Personal information
- Born: April 8, 1967 (age 58) Scott City, Kansas, U.S.

Career information
- College: Utah State (1987-1989)

Career history
- Utah State (1991–1999) Offensive assistant; Nebraska-Kearney (2000–2003) Offensive coordinator & quarterbacks coach; Idaho (2004–2005) Co-offensive coordinator & tight ends coach; Louisiana Monroe (2006) Tight ends coach; Louisiana Monroe (2007) Co-offensive coordinator; Jacksonville Jaguars (2008–2011) Assistant special teams coach; Tennessee Titans (2012) Assistant offensive line coach; Tennessee Titans (2013–2015) Special teams coordinator; Tampa Bay Buccaneers (2016–2018) Special teams coordinator; Washington Redskins / Football Team / Commanders (2019–2023) Special teams coordinator; Kansas State (2024–2025) Special teams analyst; Stanford (2026–present) Special teams coordinator;

= Nate Kaczor =

American football coach (born 1967)

Nate Kaczor (born April 8, 1967) is an American football coach who is a special teams coordinator at Stanford. He previously served as the special teams coordinator for the Tennessee Titans, Tampa Bay Buccaneers, and Washington Commanders.

==Coaching career==

===College===
Kaczor spent 17 years coaching in college and it all started at his alma mater Utah State. He played center for Utah State from 1987 to 1989. In 1991 he began his coaching career as an offensive assistant with them and was in that position until 1999. This was followed by four seasons as the offensive coordinator/quarterbacks coach at Nebraska-Kearney. After this he spent two years with Idaho as the teams co-offensive coordinator and tight ends coach. In 2006 he went to Louisiana-Monroe to be the team's tight ends coach. In 2007 he was promoted to the co-offensive coordinator.
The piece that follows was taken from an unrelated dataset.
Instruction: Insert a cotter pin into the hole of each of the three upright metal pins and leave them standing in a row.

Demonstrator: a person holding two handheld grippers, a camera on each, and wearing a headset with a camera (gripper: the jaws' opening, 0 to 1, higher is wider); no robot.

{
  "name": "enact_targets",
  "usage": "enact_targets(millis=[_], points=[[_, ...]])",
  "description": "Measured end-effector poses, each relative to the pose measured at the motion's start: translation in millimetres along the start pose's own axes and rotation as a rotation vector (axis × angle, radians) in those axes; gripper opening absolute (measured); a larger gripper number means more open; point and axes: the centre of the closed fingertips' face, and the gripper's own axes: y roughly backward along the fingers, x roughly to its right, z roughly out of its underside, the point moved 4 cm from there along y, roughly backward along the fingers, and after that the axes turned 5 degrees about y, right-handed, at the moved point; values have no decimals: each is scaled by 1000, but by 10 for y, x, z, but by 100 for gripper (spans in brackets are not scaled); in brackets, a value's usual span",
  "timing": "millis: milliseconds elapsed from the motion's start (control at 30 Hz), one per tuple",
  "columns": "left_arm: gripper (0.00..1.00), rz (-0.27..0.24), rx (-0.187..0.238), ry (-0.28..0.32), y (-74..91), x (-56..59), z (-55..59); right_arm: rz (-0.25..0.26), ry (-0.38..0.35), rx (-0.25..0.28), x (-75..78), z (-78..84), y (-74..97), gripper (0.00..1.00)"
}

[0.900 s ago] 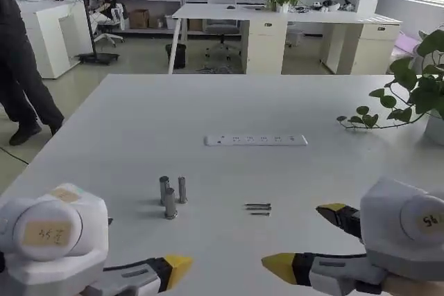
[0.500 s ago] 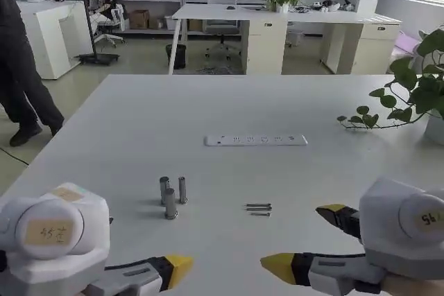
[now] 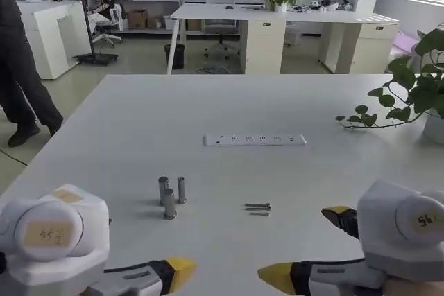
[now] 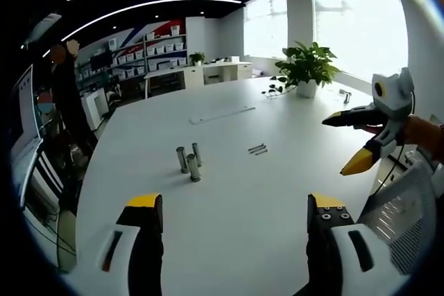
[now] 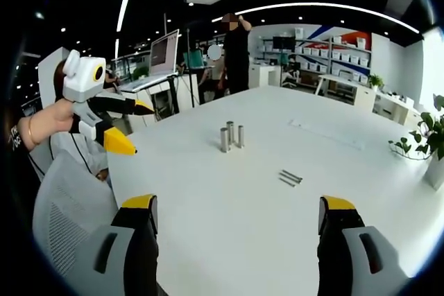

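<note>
Three short metal pins (image 3: 171,197) stand upright in a tight cluster on the white table (image 3: 229,109). A few thin cotter pins (image 3: 257,209) lie flat to their right. My left gripper (image 3: 182,268) hovers at the near left, open and holding nothing. My right gripper (image 3: 305,244) hovers at the near right, open and holding nothing too. In the left gripper view the pins (image 4: 189,161) and cotter pins (image 4: 257,149) lie ahead of the wide-apart jaws of the left gripper (image 4: 236,206). The right gripper view shows the pins (image 5: 230,134), the cotter pins (image 5: 290,177) and the right gripper (image 5: 238,204).
A white power strip (image 3: 254,140) lies across the table beyond the pins. A potted plant (image 3: 416,95) leans in at the right edge. A person (image 3: 17,67) stands on the floor at the far left. A mesh chair back (image 4: 402,206) sits close behind the grippers.
The right gripper has sunk slightly in the head view. The pins and cotter pins lie where they were.
</note>
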Motion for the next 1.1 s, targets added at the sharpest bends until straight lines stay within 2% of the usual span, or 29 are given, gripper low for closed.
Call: enact_targets(millis=[367, 467, 533, 633, 767, 967, 1100], points=[[96, 4, 7, -7, 10, 22, -9, 7, 0, -20, 3, 35, 9, 99], [97, 19, 9, 1, 8, 43, -10, 9, 3, -25, 6, 46, 10, 99], [97, 25, 13, 20, 8, 55, -14, 13, 4, -20, 11, 40, 9, 99], [99, 18, 12, 9, 10, 61, -19, 13, -1, -11, 14, 29, 7, 99], [99, 21, 31, 12, 19, 65, -51, 16, -7, -1, 29, 15, 14, 99], [99, 14, 40, 6, 26, 49, -65, 35, -8, 14, 71, 6, 11, 93], [99, 20, 40, 9, 16, 60, -55, 27, -10, 20, 95, -27, -38, 91]])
===Jacksonville Jaguars===
Kaczor entered the NFL as an assistant special teams coach with the Jacksonville Jaguars from 2008 to 2011.

===Tennessee Titans===
Nate would spend four years with the Titans, the first was as an assistant offensive line coach. However starting in 2013 he became the team's special teams coordinator.
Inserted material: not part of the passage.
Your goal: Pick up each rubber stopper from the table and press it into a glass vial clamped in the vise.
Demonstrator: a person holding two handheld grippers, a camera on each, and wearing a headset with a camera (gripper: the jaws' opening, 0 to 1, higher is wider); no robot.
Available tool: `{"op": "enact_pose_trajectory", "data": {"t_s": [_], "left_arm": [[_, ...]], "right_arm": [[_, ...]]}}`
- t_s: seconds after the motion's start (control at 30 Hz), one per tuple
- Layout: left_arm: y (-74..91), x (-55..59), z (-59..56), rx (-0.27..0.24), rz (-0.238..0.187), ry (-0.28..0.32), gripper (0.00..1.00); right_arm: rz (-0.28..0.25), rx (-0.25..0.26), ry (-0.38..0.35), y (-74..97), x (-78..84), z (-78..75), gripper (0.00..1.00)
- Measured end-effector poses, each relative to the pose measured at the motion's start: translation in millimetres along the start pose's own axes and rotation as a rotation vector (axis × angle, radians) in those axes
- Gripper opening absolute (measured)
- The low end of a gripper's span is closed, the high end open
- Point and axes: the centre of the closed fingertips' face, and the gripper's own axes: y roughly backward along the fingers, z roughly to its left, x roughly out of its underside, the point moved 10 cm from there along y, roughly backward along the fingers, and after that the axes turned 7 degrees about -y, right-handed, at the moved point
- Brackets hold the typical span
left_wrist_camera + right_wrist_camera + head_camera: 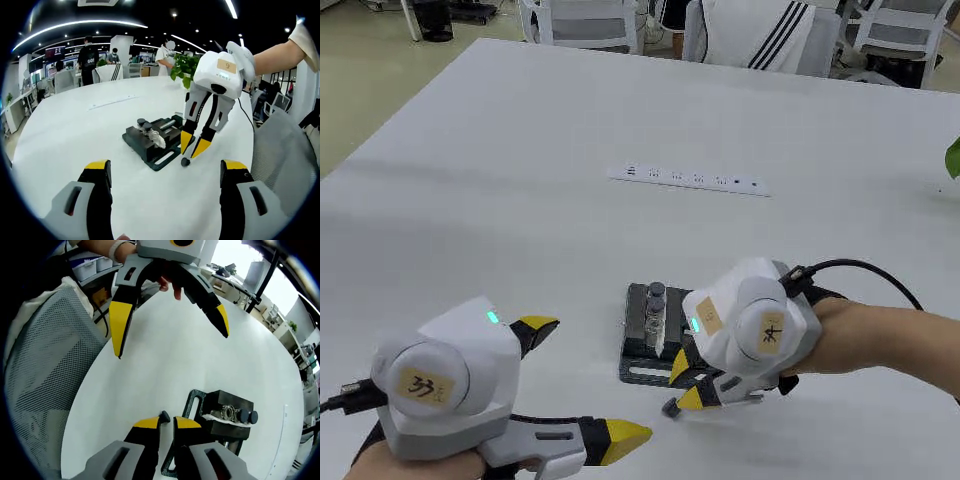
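Note:
A small black rubber stopper (670,408) (185,162) (164,416) lies on the white table beside the black vise (638,368) (150,145) (227,412). Two glass vials (655,305) (144,125) (245,416) stand clamped in the vise, each with a dark stopper on top. My right gripper (682,390) (193,147) (167,424) points down at the loose stopper. Its yellow tips are a narrow gap apart, and the stopper sits just beyond them at the left tip. My left gripper (592,378) (166,166) (172,337) hovers wide open nearer to me, holding nothing.
A white power strip (685,180) lies across the middle of the table. Chairs (585,22) stand along the far edge and a mesh chair (45,365) at the near side. A green plant (185,65) is at the right. A black cable (865,270) trails from the right gripper.

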Motion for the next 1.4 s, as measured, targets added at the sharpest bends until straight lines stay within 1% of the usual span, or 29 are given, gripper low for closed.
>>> {"op": "enact_pose_trajectory", "data": {"t_s": [0.03,0.1,0.3,0.33,0.5,0.6,0.7,0.8,0.83,0.87,0.97,1.03,1.07,1.13,1.23,1.27,1.3,1.33,1.37,1.4], "left_arm": [[0.4,0.4,-0.7,-0.001,0.001,0.003,0.89],[1.3,0.9,-0.8,-0.004,0.003,0.005,0.89],[3.4,4.1,0.0,-0.012,0.005,0.014,0.89],[3.7,4.6,0.3,-0.013,0.004,0.015,0.89],[4.1,6.8,0.3,-0.017,0.008,0.02,0.89],[3.8,7.8,0.7,-0.017,0.008,0.02,0.89],[3.5,7.6,0.0,-0.017,0.008,0.02,0.89],[4.0,8.0,0.0,-0.019,0.008,0.025,0.88],[4.3,8.2,-0.4,-0.02,0.007,0.03,0.88],[5.1,8.4,-1.3,-0.019,0.001,0.04,0.87],[5.7,10.0,-2.7,-0.019,-0.001,0.048,0.87],[5.6,10.8,-4.4,-0.019,0.002,0.054,0.87],[5.6,11.0,-5.0,-0.017,0.001,0.057,0.86],[5.6,11.9,-5.7,-0.015,-0.003,0.075,0.86],[5.3,11.7,-5.6,-0.014,-0.01,0.109,0.85],[5.3,11.5,-4.4,-0.017,-0.014,0.128,0.85],[5.3,11.3,-3.3,-0.017,-0.016,0.137,0.85],[5.2,10.7,-2.7,-0.015,-0.02,0.146,0.85],[4.5,9.3,-3.2,-0.014,-0.022,0.152,0.84],[4.2,8.5,-3.1,-0.013,-0.024,0.156,0.84]], "right_arm": [[0.002,-0.008,0.011,-2.0,0.2,0.4,0.05],[0.008,-0.008,0.02,-4.5,1.1,0.2,0.02],[0.02,-0.022,0.031,-10.7,4.2,-2.7,0.01],[0.02,-0.022,0.036,-8.0,2.8,-2.6,0.0],[0.021,-0.03,0.046,-8.5,2.4,-2.8,0.0],[0.031,-0.029,0.065,-8.4,3.1,-3.6,0.0],[0.037,-0.026,0.078,-8.5,4.3,-3.9,0.0],[0.031,-0.014,0.094,-9.5,4.8,-3.2,0.0],[0.04,-0.016,0.085,-9.4,5.8,-2.3,0.0],[0.024,-0.016,0.068,-9.2,5.0,-1.4,0.0],[0.019,-0.006,0.059,-9.6,6.2,-1.3,0.0],[0.003,-0.009,0.03,-9.8,6.4,0.6,0.0],[0.001,-0.004,0.028,-9.1,6.5,1.4,0.0],[-0.025,0.002,0.008,-8.4,6.4,3.7,0.0],[-0.044,0.049,0.015,-3.1,5.8,6.3,0.0],[-0.058,0.08,0.023,0.3,5.0,6.5,0.0],[-0.063,0.1,0.023,3.2,4.9,6.9,0.0],[-0.071,0.135,0.016,6.5,4.9,6.3,0.0],[-0.082,0.143,0.013,11.2,4.8,7.9,0.0],[-0.096,0.171,0.02,14.5,4.4,7.4,0.0]]}}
===Tampa Bay Buccaneers===
Nate spent 2016-2018 with the Tampa Bay Buccaneers as the team's special teams coordinator.

===Washington Redskins / Football Team / Commanders===
Kaczor was hired to be the Washington Redskins special teams coordinator in 2019.

===Kansas State===
Kaczor joined the Kansas State Wildcats as a special teams analyst in 2024.

=== Stanford ===
Kaczor joined the Stanford Cardinal football team as special teams coordinator in 2026, as part of head coach Tavita Pritchard's inaugural staff.

==Family==
Kaczor is married and has a son and daughter.